Saturday, December 30, 2006

Worst dressed ever

Eh, any similiarities are purely coincidental, and below scenario is just a figment of the author's imagination.

***************************************

It couldn't have been a more ordinary day at the newsroom. Everyone had left, it was late. Well, almost everyone.

Wee Tuck was walking along his colleagues desks, interestingly lined with colourful posters of the various celebrities they like and the more expensive of the junk given out during press conferences.

He was slobbering over a doughnut bought from the level 5 food court, slightly aware of the calories adding to his increasingly pudgy body, but what the fuck, not like anyone thinks of him as an sex object or something.

He snorted into the doughnut at that thought. Yeoh Wee Tuck the sex god! Ha!

What's that sound?!

He heard a slight buzz from Jeanmaria Tan's (or Jaria as they called her for short... what's with the two first names anyway?!) desk and looked into her cubicle.

Something looks suspicious. Jaria was focusing intently on her computer screen, which had a picture of a man.

Her hands were not on the mouse nor keyboard, but tucked under the messy desk.

"JARIA!" Wee tuck shouted. "Watcha doing?!"

The ugly woman screamed "FUCK!" and something clanked to the floor. Something bulky and silver and black and... vibrating?

It was an iPamper.

The iPamper, oblivious to the questioning stare of Wee Tuck, continued to buzz happily on the carpet, turning itself a full circle before Wee Tuck looked up incredulously at Jaria.

Ew.

Ew, ew, ew.

Comprehension dawned on his face, and the woman looked suitably embarrassed, all while mumbling something about it being late and she thought nobody was around...

He suddenly remembered himself having a backache after a football report last Monday, and he had rubbed his back all over with that borrowed iPamper and EWWWWWWWWW... FUCK! He retched into the bin, his wet doughnut bits soaking up the waste papers.

To Wee Tuck's horror, while he was trying to get the bile spit out, Jaria started wailing like she just got widowed.

"JUDGE ME WILL YOU?" She screamed. "I am LONELY, OK? My husband only... wait, you gay right Wee Tuck?"

Wee Tuck frowned. What has that got to do with anything?? "Yes, so what?" he asked tensely, adding "you stupid fuck" in his head.

"Gay people can't keep secrets, they are always gossiping," declared Jaria.

"I can keep a secret," whispered Wee Tuck in what he hoped was a sympathetic voice. He really couldn't care less about Jaria's sordid affairs but a secret's always welcome.

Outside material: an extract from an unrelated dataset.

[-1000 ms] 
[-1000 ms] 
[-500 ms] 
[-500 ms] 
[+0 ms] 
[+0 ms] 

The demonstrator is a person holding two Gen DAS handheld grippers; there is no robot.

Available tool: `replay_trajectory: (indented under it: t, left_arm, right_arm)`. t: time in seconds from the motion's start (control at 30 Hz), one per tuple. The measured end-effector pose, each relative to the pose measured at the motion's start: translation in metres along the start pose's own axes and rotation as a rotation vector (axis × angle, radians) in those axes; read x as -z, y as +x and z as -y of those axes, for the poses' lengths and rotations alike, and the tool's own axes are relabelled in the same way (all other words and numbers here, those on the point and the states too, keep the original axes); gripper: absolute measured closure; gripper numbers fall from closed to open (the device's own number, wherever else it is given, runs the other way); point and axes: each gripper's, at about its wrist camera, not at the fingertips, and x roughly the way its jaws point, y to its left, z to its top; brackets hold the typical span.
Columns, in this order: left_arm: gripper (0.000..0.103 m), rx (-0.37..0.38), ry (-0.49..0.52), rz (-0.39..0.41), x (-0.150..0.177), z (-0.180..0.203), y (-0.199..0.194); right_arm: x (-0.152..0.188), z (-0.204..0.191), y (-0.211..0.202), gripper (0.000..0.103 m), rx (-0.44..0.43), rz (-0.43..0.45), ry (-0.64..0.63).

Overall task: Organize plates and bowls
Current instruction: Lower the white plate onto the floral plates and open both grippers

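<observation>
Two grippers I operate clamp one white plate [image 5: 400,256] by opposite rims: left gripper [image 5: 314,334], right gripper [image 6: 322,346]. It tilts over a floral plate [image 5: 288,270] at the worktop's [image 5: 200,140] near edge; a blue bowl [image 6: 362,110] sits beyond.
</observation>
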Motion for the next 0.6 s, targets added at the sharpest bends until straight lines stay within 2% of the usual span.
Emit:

"Well my husband... He only wants to have sex like once every 2 months or something! And when he does, he screws me sideways in the dark - 3 mins, max - and leaves the wet patch on my side of the bed! MY SIDE! The fucking bastard!" Jaria was lolling in terror at the memory.

Wee tuck look at Jaria and thought, Well, who could blame him? and formed various vicious standpoints in his mind about how women should always keep up with good physique like gay boys always do.

Instead he said, "Oh, I'm sorry, I guess that would explain the iPamper... I won't tell anyone." He already decided he would warn people not to touch the cursed device. Ew ew ew.

"Was on discount," Jaria whimpered.

There was an awkward silence and Wee Tuck leaned forward towards the computer screen (thank god girls don't leave residue) to check out Jaria's arousal object.

She realised what he was doing, and hastily turned off the power, but alas! a gasp of recognition was already issued from Wee Tuck's mouth.

Jaria groaned. Today was seriously not her day.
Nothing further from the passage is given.